**PROMPT:** Every line of the listing below should be written out exactly, minus its pictures.

**RAW DATA:**
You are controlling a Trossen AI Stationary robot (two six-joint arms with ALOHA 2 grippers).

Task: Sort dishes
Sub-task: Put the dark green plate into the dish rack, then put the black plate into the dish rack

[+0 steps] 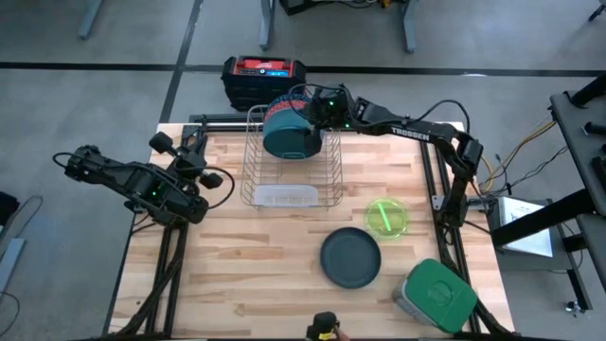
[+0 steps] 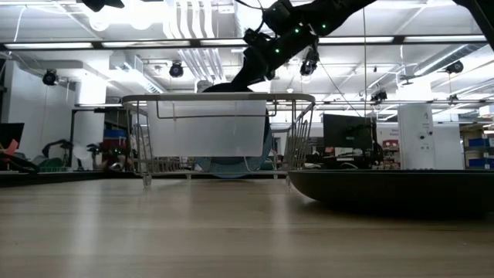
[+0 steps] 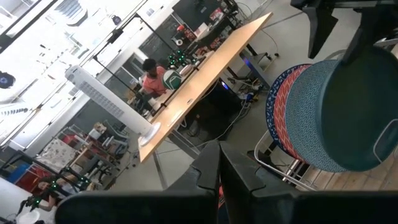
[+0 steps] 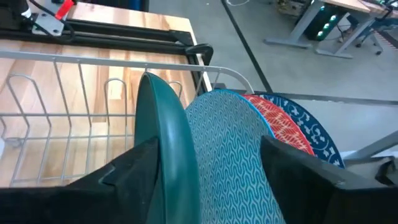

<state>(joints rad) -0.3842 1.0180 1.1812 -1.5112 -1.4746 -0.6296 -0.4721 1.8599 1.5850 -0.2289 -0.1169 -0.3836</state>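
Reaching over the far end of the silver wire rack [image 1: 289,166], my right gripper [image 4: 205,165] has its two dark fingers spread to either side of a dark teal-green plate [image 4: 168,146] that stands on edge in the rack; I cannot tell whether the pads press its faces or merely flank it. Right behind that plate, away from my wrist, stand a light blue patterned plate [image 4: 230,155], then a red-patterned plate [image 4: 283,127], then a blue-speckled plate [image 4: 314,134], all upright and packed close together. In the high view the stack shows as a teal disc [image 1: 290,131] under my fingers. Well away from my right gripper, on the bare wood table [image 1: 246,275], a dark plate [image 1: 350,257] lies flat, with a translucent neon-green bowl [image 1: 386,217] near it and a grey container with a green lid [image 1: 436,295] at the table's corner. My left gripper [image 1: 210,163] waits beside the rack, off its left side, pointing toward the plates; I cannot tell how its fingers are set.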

**TASK RESULT:**
You are controlling a Trossen AI Stationary robot (two six-joint arms with ALOHA 2 grippers).

Task: Sort dishes
Sub-task: Put the dark green plate into the dish rack, then put the black plate into the dish rack

[+0 steps] 
[+0 steps] 
[+0 steps] 
[+0 steps] 

<state>(joints rad) -0.3842 1.0180 1.1812 -1.5112 -1.4746 -0.6296 -0.4721 1.8599 1.5850 -0.2289 -0.1169 -0.3836</state>
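Reaching over the far end of the silver wire rack [image 1: 289,166], my right gripper [image 4: 205,165] has its two dark fingers spread to either side of a dark teal-green plate [image 4: 168,146] that stands on edge in the rack; I cannot tell whether the pads press its faces or merely flank it. Right behind that plate, away from my wrist, stand a light blue patterned plate [image 4: 230,155], then a red-patterned plate [image 4: 283,127], then a blue-speckled plate [image 4: 314,134], all upright and packed close together. In the high view the stack shows as a teal disc [image 1: 290,131] under my fingers. Well away from my right gripper, on the bare wood table [image 1: 246,275], a dark plate [image 1: 350,257] lies flat, with a translucent neon-green bowl [image 1: 386,217] near it and a grey container with a green lid [image 1: 436,295] at the table's corner. My left gripper [image 1: 210,163] waits beside the rack, off its left side, pointing toward the plates; I cannot tell how its fingers are set.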

There is nothing more to add to the answer.